基金Supported by the National Natural Science Foundation of China under Grant No.90818001the Natural Science Foundation of Shandong Province of China under Grant No.Y2007G24
文摘Semantic annotation of Web objects is a key problem for Web information extraction. The Web contains an abundance of useful semi-structured information about real world objects, and the empirical study shows that strong two-dimensional sequence characteristics and correlative characteristics exist for Web information about objects of the same type across different Web sites. Conditional Random Fields (CRFs) are the state-of-the-art approaches taking the sequence characteristics to do better labeling. However, as the appearance of correlative characteristics between Web object elements, previous CRFs have their limitations for semantic annotation of Web objects and cannot deal with the long distance dependencies between Web object elements efficiently.

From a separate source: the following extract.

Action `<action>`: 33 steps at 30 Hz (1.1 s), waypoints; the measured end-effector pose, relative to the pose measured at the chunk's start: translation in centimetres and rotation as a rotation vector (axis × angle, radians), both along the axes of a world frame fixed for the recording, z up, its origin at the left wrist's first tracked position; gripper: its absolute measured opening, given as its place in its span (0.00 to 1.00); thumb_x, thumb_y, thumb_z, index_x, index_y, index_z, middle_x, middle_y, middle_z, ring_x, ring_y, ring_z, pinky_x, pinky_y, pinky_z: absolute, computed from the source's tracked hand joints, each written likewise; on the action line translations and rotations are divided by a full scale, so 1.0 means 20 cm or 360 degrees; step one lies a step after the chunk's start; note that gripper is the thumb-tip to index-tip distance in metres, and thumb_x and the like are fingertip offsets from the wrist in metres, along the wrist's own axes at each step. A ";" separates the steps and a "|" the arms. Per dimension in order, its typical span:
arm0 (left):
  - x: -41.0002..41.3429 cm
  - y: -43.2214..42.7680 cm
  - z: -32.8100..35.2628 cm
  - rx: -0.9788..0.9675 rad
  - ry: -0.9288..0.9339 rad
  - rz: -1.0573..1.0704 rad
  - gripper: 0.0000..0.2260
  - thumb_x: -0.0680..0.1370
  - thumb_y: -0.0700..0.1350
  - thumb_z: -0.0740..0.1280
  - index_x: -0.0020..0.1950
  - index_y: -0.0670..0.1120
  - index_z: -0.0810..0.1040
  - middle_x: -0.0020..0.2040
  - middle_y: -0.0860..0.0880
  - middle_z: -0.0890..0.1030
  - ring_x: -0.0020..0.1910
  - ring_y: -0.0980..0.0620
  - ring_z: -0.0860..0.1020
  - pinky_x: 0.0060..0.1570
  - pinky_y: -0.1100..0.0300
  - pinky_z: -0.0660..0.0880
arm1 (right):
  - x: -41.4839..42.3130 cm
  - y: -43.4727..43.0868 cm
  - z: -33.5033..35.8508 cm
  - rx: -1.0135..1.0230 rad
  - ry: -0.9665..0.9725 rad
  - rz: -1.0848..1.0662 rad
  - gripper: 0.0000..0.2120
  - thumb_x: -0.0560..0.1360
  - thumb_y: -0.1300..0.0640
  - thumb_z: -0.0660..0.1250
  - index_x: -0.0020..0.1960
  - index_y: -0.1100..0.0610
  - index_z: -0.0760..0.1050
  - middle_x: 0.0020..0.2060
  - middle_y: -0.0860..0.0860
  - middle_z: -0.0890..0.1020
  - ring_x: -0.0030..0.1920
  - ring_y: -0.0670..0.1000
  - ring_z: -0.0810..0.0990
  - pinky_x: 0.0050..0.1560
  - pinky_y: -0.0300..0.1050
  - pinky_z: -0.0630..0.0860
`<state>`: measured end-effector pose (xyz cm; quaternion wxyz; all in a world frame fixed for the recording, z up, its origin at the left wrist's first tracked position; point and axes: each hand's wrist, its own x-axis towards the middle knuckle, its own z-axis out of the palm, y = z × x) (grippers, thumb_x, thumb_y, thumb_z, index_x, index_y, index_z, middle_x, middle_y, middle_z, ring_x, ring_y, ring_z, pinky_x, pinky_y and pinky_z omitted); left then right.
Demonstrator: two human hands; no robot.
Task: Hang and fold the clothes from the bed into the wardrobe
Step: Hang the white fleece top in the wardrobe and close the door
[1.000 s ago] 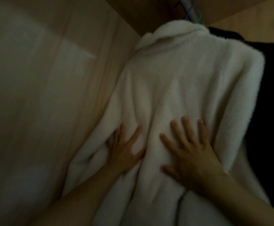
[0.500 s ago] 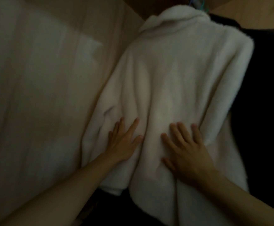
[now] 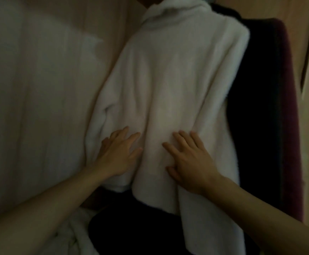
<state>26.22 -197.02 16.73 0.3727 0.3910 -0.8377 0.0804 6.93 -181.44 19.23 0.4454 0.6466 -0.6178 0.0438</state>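
Inside the dim wardrobe, against its pale side wall (image 3: 39,107): white fleece coat (image 3: 177,80) hung collar-up, long axis running top to bottom, hem skewed lower on the right. Left hand (image 3: 118,155) and right hand (image 3: 192,166) pressed flat on it, fingers spread, gripping nothing. Likely risks: slipping off its unseen hanger under a hard downward stroke, or snagging the dark clothes (image 3: 264,107) touching its right side.

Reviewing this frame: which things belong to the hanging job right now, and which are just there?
In the job:
white fleece coat, hanging
left hand, flat on it
right hand, flat on it

Just there:
dark garment hanging beside it
wardrobe wall
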 end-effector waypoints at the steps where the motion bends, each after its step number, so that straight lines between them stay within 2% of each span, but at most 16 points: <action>1: 0.03 0.05 0.00 -0.0010 -0.0067 0.0053 0.28 0.81 0.64 0.54 0.80 0.59 0.58 0.82 0.46 0.54 0.78 0.44 0.57 0.74 0.43 0.60 | -0.01 0.04 -0.02 0.0015 -0.0038 0.0043 0.33 0.73 0.39 0.63 0.75 0.49 0.64 0.75 0.61 0.64 0.76 0.62 0.60 0.77 0.58 0.47; 5: 0.12 0.34 0.00 -0.0042 -0.0220 0.0198 0.31 0.78 0.70 0.51 0.78 0.58 0.62 0.80 0.48 0.60 0.76 0.46 0.62 0.72 0.44 0.63 | -0.06 0.22 -0.10 0.0119 -0.0180 0.0220 0.34 0.76 0.40 0.61 0.77 0.47 0.56 0.78 0.59 0.55 0.78 0.60 0.51 0.77 0.58 0.45; 7: 0.14 0.52 0.00 -0.0050 -0.0253 0.0152 0.36 0.74 0.73 0.45 0.76 0.57 0.65 0.77 0.49 0.66 0.73 0.46 0.67 0.69 0.46 0.66 | -0.09 0.32 -0.13 0.0113 -0.0318 0.0333 0.34 0.77 0.40 0.61 0.78 0.45 0.53 0.79 0.58 0.52 0.78 0.59 0.50 0.76 0.56 0.48; 9: 0.13 0.72 -0.03 -0.0069 -0.0263 0.0123 0.38 0.72 0.72 0.43 0.75 0.56 0.67 0.75 0.50 0.69 0.71 0.47 0.69 0.68 0.47 0.67 | -0.12 0.44 -0.17 0.0076 -0.0480 0.0482 0.32 0.78 0.40 0.60 0.78 0.45 0.53 0.79 0.57 0.53 0.78 0.58 0.51 0.76 0.56 0.51; 14: 0.11 1.16 -0.19 -0.0014 -0.0377 0.0282 0.32 0.76 0.70 0.49 0.77 0.58 0.64 0.77 0.51 0.65 0.74 0.50 0.64 0.71 0.47 0.63 | -0.13 0.65 -0.33 0.0126 -0.0651 0.0589 0.32 0.80 0.39 0.56 0.79 0.43 0.48 0.79 0.53 0.48 0.79 0.54 0.47 0.77 0.57 0.50; 17: 0.15 1.41 -0.25 0.0046 -0.0523 0.0328 0.29 0.79 0.69 0.48 0.78 0.60 0.59 0.78 0.53 0.61 0.75 0.52 0.60 0.72 0.47 0.59 | -0.08 0.77 -0.42 0.0256 -0.0729 0.0636 0.33 0.81 0.40 0.56 0.79 0.41 0.43 0.79 0.51 0.44 0.78 0.52 0.45 0.77 0.58 0.50; 21: 0.24 1.69 -0.27 0.0052 -0.0559 0.0302 0.31 0.79 0.69 0.46 0.79 0.57 0.61 0.78 0.54 0.62 0.74 0.52 0.62 0.71 0.43 0.60 | -0.04 0.97 -0.46 0.0336 -0.0762 0.0697 0.34 0.80 0.41 0.58 0.79 0.39 0.42 0.79 0.49 0.44 0.78 0.52 0.48 0.76 0.58 0.53; 26: 0.29 1.89 -0.25 0.0099 -0.0651 0.0286 0.27 0.81 0.65 0.50 0.79 0.58 0.58 0.79 0.55 0.59 0.76 0.53 0.59 0.75 0.44 0.55 | 0.01 1.22 -0.46 0.0368 -0.0719 0.0605 0.34 0.80 0.40 0.58 0.80 0.41 0.44 0.80 0.50 0.47 0.78 0.52 0.50 0.75 0.58 0.56; 33: 0.19 2.10 -0.46 0.0141 -0.0630 -0.0044 0.28 0.81 0.66 0.49 0.79 0.58 0.59 0.79 0.54 0.60 0.76 0.51 0.58 0.76 0.42 0.51 | -0.01 1.65 -0.54 0.0373 -0.0815 0.0285 0.35 0.79 0.40 0.61 0.79 0.42 0.47 0.79 0.51 0.50 0.78 0.53 0.52 0.74 0.57 0.59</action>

To better incorporate the long distance dependencies, on one hand, this paper describes long distance dependencies by correlative edges, which are built by making good use of structured information and the characteristics of records from external databases; and on the other hand, this paper presents a two-dimensional Correlative-Chain Conditional Random Fields (2DCC-CRFs) to do semantic annotation of Web objects. This approach extends a classic model, two-dimensional Conditional Random Fields (2DCRFs), by adding correlative edges. Experimental results using a large number of real-world data collected from diverse domains show that the proposed approach can significantly improve the semantic annotation accuracy of Web objects.